Proposé, décoré mais râleur quand même

Tant et si bien que le San qu’il est, le colonel (à la retraite) qu’il est et le Grand Chancelier qu’il est n’a aucune chance d’échapper à la critique. Proposé à la décoration, nous l’avons été en 2000 ; décoré effectivement en 2000, nous l’avons été. Pour autant, nous sommes et demeurons râleur pour les raisons ci-après :

bien que nous ayons été et soyons content d’avoir été décoré, nous devons reconnaître qu’en 2000, nous avons côtoyé des gens qui se sont défoncés plus que nous ; nous avons également travaillé avec des personnes qui étaient plus méritantes que nous ; parce que, peut-être, nous étions à un poste de responsabilités (et donc plus visible), parce que, peut-être, nous avions des relations privilégiées avec tel ou tel décideur ou peut-être qu’une fois en passant nous avons posé un acte décisif mais isolé, nous nous sommes vu décoré ;

les critères dont parle le Grand Chancelier sont un pas en avant par rapport à l’Etat d’exception, mais ces critères méritent d’être revus, car nous savons que le fait pour un directeur, un directeur général, d’un secrétaire général, un ministre ou un président d’institution de passer un certain nombre d’années à son poste lui donne automatiquement droit à une décoration. Alors, question : la longévité à un poste de responsabilités signifie-t-elle qu’on est méritant ?

L’automaticité de la décoration conduit à penser que oui. Or, il est de notoriété publique que certaines personnalités occupent des postes de responsabilités depuis cinq, dix ans (voire plus) non pas parce qu’elles sont particulièrement brillantes dans leur domaine de compétence, mais parce qu’elles ont un parrain puissant dans la sphère politique, économique ou religieuse.

Si ce n’est pas le Grand Chancelier qui propose et si ce sont "les Conseils des Ordres qui se réunissent pour examiner chaque proposition", alors pourquoi le colonel Mamadou Djerma ne laisse-t-il pas aux présidents d’institution, aux gouverneurs et aux ministres le soin de traiter les critiques d’égoïstes et d’aigris ? Il achète ainsi et de façon maladroite une bagarre qui n’est pas la sienne.

Quelle que soit la critique, elle est toujours positive !

Il est courant d’entendre des gens, à l’instar du Grand Chancelier, dire qu’ils sont "sensibles aux critiques... objectives et constructives, mais pas à celles qui ne reposent sur aucun fondement". En réalité, ce genre de discours est une façon consciente ou inconsciente de rejeter toute critique. Car, les définitions que l’on en donne généralement sont floues ou se ramènent à la manière dont celui qui fait l’objet de la critique voudrait qu’on l’apprécie.

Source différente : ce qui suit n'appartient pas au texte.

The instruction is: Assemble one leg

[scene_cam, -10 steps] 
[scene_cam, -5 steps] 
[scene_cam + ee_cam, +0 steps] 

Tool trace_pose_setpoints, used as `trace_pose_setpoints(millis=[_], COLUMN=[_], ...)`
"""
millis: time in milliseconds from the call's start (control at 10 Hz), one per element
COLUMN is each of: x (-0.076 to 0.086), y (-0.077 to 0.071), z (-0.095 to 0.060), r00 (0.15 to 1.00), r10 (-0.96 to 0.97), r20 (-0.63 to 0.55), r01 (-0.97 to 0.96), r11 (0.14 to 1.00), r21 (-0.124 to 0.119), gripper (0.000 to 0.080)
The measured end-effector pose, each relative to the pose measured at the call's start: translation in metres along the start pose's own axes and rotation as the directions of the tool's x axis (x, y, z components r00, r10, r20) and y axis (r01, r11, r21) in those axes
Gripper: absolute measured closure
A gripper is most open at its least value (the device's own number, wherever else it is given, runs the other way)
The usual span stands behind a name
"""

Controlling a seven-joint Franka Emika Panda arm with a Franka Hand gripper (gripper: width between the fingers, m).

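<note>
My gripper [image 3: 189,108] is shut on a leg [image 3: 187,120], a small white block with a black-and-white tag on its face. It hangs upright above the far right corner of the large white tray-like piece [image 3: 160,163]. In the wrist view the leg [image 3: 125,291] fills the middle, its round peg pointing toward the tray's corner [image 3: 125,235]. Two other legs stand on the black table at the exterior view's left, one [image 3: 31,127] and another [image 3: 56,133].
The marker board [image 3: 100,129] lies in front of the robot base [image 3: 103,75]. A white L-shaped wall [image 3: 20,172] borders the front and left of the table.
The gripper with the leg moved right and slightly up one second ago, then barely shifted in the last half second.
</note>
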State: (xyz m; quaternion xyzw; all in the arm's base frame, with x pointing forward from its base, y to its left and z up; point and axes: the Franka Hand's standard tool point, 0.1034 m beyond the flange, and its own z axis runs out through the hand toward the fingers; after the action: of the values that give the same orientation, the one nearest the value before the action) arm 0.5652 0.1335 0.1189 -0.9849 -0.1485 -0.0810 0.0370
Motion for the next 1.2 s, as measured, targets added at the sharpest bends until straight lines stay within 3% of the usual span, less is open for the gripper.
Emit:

Dans ce cas, la critique perd un peu de sa pertinence, car, à moins d’être un masochiste parfait, nul n’est d’emblée prédisposé à ce que l’on malmène son égo.

Pour nous, même les critiques qui ont pour fondement la volonté délibérée de nuire inutilement ont leur place dans l’univers démocratique en ce sens qu’elles ont l’avantage de révéler ce que notre prochain pense de nous et de nos actions ; pour nous, cela est encore plus juste si nous détenons une parcelle de pouvoir ou d’autorité, car ces critiques font partie des droits de ceux-là au nom desquels nous parlons et agissons. Et si ce dont la "victime" des critiques est accusé est faux, cela se sait ou finit par se savoir ; sans oublier que l’opinion publique est douée de bon sens, une faculté qui lui permet de se faire son idée à elle des critiques.

En définitive, ce San, dont l’âge et les accointances avec les Mossé devraient faire de lui un sage comme son défunt frère Sangoulé Lamizana, gagnerait à s’inspirer de l’attitude du Moaga qui l’a mis là : avoir les oreilles suffisamment ouvertes à l’endroit de ses contradicteurs, mais tenir des propos pertinemment tempérés pour que ses efforts de séduction de l’opinion publique ne soient pas vains.